Doing a four year apprentiships to aquire a trade, plumber electrician engineer, lol. Not academic? I’m afraid they are worth more than most degrees, you have no idea of the content of them, not to mention that they can be horrible messy and sometimes dangerous. ps. I know some fabulous females in these trades…. They do remarkably well btw.
Theres only about 4 degrees that actually improve your earning capability, all maths, science, engineering related (can’t remember the researched 4th) I consider it a huge misselling scandal, but go google the research and see which degrees actually make up the £100k headline benefit the salaries.
Alas, degrees were dumbed down from when i was a young chap…. I know because i went through both systems. People who could barely read and write english passed with a 2:1. Baffles me how. But good for them, because it’s not easy peasy, and i admired their work ethic.
I guess the question i would turn back to you - is how do you measure success???
It’s not just about salary…. For me it was having a period where i earnt enough to be financially secure for life, which then allowed me to drop to the near bottom rung and bring in a £30k salary for a part time role, where i turn up, fix issues, head home, no stress, and get professional kudos as a fixer. I particularly enjoy working with the younger members of the company, and when they ask for technical insight or even career advice, i provide it.
Was i lucky - yes. Found a career that was well regarded and well paid.
Was i academic - no - but i have 2 degrees, despite failing all my GcSE and have no a levels.
I do feel successfull - but i’m no (never have been) captain of industry and happy to do a part time 9-5 run of the mill - and have a great family life where i dont bring any stress/work home and although i’m not main breadwinner - happy to pass on most of my earnings to help run the home and support our kids.

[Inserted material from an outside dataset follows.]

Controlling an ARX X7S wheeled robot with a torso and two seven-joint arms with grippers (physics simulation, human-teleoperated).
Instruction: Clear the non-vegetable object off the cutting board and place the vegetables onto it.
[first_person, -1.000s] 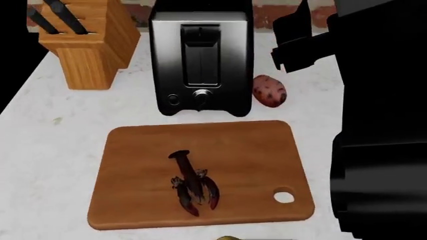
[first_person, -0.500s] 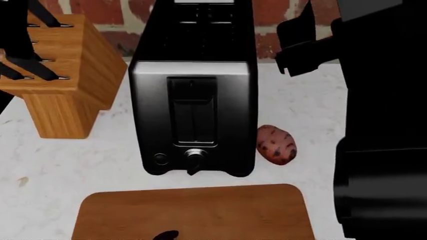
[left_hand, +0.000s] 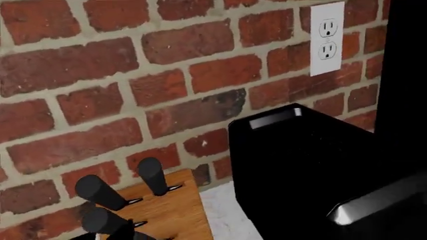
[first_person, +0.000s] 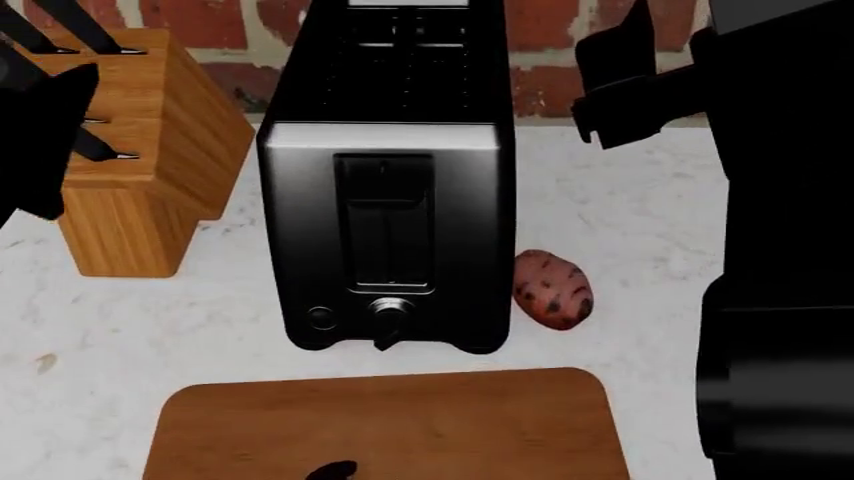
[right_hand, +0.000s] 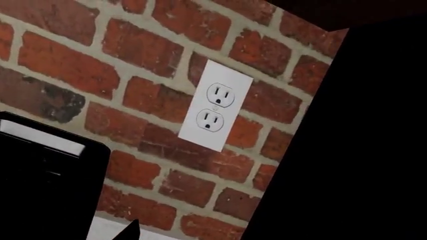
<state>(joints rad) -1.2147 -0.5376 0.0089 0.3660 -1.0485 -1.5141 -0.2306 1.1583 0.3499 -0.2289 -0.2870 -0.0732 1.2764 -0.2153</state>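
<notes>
Although both wrist cameras showed me only the brick wall (right_hand: 133, 75) and its outlet (right_hand: 215, 112), the head camera gave me what I needed. The potato (first_person: 553, 289) lay on the worktop (first_person: 627, 230) just beside the toaster (first_person: 387, 180), on its right, a little beyond the far right corner of the cutting board (first_person: 400, 425). Its long axis ran slantwise, from far-left to near-right. My right arm (first_person: 641, 80) hung high over that same side, with the potato below and nearer to me than its raised part, so I judged the right the closer arm for it. The left arm (first_person: 40, 130) was away by the knife block (first_person: 134, 140), with the toaster between it and the potato.

Of the lobster (first_person: 331, 469) only a dark tip showed at the near edge of the view, resting on the board, so the board was not yet cleared. The squash was out of sight.

I could not tell whether either end effector was apart or together; no fingers showed in any view.
</notes>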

I also feel rather average - except that financially - excluding property - i’m in top 5%.
So possibly - most people will interpret the above as luck…. But - id caveat that with not having a life for 30’odd years, 100% workaholic, no time for LTR, didn’t end up marrying, no kids of my own, step kids now…. Might have been luck - but at the expense of hard work and a limited life.
The successfull women i’ve worked with through the years…. They did professional qualifications more than the academic qualification route - but i suspect that’s an age thing - and now i would expect it to be academic followed by professional.
I guess i’d sum up to say…. I don’t see having a degree as anything special any more, i’d encourage individuals more into the professional routes first via apprenticeships, but if they did go down the degree route - don’t pick up the entitled attitude that so many graduates with limited work exnvironment arrive with - and look to move forward with adding more industry specific professional qualifications.
(i’d caveat the above by saying that i know it’s not the only route - and that for instance some degrees are very specialised and a must have for certain paths…. I’ve just found that to be the exception out of the thousands of degree courses out there… Comparing 100 variants of generic studies degrees with a Maths degree from bath, is comparing apples & oranges - and you can’t make OJ with apples.)
I think there is a route to success no matter which path you take. I think the academic route is more aligned to females these days (i will get blasted for that - but it’s based on some old research which i still believe to be accurate).. I just fear that people are sold the academic route as a definate route to success - but it’s not. Whichever route you do take - it’s hard - and i’m sure our own definitions of what success looks like throughout our life changes over time anyway - and industry has a way of breaking/dumbing things down over time so it doesn’t have to pay silly money for skills long term. So if you want big money - don’t join big organisations - because they are a meat grinder and only less than 5% in them reach that level. And you have to be picky about the not so small companies and what skills and experience you are bringing to the table.